_The problem_.
Within the listing, how many lines hold the word "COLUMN"? Give the number by itself.

_The data_.
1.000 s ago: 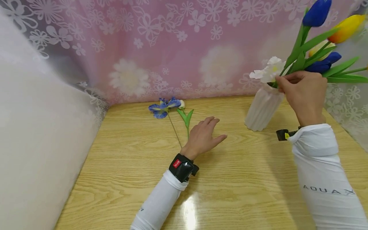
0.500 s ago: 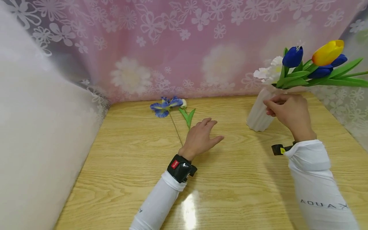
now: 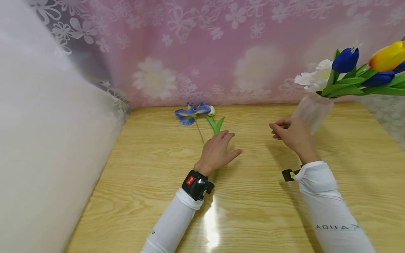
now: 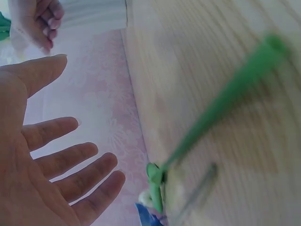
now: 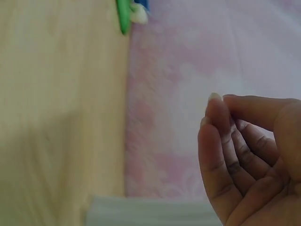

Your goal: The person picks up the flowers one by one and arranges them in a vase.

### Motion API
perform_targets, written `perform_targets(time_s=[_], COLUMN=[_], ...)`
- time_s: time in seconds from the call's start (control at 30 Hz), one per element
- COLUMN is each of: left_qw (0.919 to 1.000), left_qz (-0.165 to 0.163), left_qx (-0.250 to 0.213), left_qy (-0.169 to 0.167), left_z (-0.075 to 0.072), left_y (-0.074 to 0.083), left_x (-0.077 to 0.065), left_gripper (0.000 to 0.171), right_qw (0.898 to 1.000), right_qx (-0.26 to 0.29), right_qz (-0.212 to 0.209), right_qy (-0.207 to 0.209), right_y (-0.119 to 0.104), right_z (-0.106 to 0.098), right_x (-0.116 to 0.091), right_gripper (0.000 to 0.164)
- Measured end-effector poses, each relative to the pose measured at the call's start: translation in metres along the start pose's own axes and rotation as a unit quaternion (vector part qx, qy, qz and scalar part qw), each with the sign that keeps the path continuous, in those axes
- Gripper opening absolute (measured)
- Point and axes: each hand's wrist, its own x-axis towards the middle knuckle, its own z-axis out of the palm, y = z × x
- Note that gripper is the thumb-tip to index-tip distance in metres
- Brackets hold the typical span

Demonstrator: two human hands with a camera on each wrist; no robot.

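My left hand (image 3: 216, 153) hovers over the stems of two artificial flowers lying on the table, fingers spread and palm bare. One is a blue iris (image 3: 187, 120) with a thin stem; the other is a white tulip (image 3: 211, 111) with green leaves. In the left wrist view the tulip's green stem (image 4: 221, 103) lies beside this hand, apart from it. My right hand (image 3: 294, 137) is in front of the white ribbed vase (image 3: 311, 109), partly hiding it. Its thumb meets the curled fingers with nothing between them, as the right wrist view shows.
The vase holds a white flower (image 3: 316, 79), blue tulips (image 3: 346, 60) and a yellow tulip (image 3: 387, 57), leaning right past the frame edge. A pink floral curtain (image 3: 221, 70) hangs behind the wooden table (image 3: 142, 168). A white surface (image 3: 47, 140) borders the left side.
My right hand has let go of the flowers at the vase mouth and moved down and left, past the vase. The blue and yellow tulips sit lower. My left hand has hardly moved.
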Motion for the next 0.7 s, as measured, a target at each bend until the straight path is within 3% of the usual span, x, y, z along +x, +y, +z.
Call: perform_targets(time_s=[0.2, 0.43, 0.7], left_qw=[0.9998, 0.9994, 0.9967], left_qz=[-0.022, -0.032, -0.074], left_qx=[0.0, 0.015, 0.034], left_qy=[0.0, 0.005, -0.004], left_z=[-0.003, -0.005, -0.01], left_y=[-0.013, -0.023, -0.036], left_x=[-0.005, -0.009, -0.018], left_gripper=[0.062, 0.063, 0.066], right_qw=[0.999, 0.996, 0.992], right_qx=[-0.024, 0.011, 0.023], right_qz=[-0.001, -0.005, -0.014], right_qy=[-0.048, -0.086, -0.121], right_y=[0.003, -0.007, -0.023], right_z=[0.03, 0.06, 0.094], right_x=[0.007, 0.013, 0.016], right_gripper=[0.05, 0.038, 0.03])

_Written answer_.
2